======== INFORMATION PROVIDED

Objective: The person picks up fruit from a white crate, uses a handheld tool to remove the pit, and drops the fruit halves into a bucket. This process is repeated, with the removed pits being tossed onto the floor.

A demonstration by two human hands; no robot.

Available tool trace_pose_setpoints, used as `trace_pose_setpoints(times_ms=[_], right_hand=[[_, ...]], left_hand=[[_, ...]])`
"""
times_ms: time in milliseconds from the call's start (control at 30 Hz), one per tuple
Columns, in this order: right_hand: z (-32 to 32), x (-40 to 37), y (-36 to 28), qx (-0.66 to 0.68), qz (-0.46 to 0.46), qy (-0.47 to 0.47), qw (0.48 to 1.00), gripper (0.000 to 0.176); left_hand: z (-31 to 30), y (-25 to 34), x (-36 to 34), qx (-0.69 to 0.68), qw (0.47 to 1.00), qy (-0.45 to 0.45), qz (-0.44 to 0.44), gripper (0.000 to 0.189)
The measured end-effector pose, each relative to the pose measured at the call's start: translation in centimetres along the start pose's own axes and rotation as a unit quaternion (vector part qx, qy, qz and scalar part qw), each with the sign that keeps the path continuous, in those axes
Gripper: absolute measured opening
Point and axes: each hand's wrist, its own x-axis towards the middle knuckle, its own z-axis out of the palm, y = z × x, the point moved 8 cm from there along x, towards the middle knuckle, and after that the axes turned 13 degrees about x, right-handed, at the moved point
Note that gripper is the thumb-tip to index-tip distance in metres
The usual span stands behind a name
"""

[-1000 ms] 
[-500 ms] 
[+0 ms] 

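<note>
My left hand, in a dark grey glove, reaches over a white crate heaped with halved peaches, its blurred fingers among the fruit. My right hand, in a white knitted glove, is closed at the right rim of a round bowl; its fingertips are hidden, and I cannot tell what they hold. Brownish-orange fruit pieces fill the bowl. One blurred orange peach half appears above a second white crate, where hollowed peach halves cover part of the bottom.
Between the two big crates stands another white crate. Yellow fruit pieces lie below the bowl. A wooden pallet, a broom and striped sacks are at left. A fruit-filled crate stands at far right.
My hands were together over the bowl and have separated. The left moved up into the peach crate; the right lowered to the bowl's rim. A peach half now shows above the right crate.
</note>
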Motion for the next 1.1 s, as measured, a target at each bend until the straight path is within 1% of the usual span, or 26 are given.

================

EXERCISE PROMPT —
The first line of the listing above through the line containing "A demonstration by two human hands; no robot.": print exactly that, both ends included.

TASK RESPONSE —
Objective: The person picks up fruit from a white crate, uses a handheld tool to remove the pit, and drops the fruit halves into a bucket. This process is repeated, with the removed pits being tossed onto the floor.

A demonstration by two human hands; no robot.

With this, the answer is done.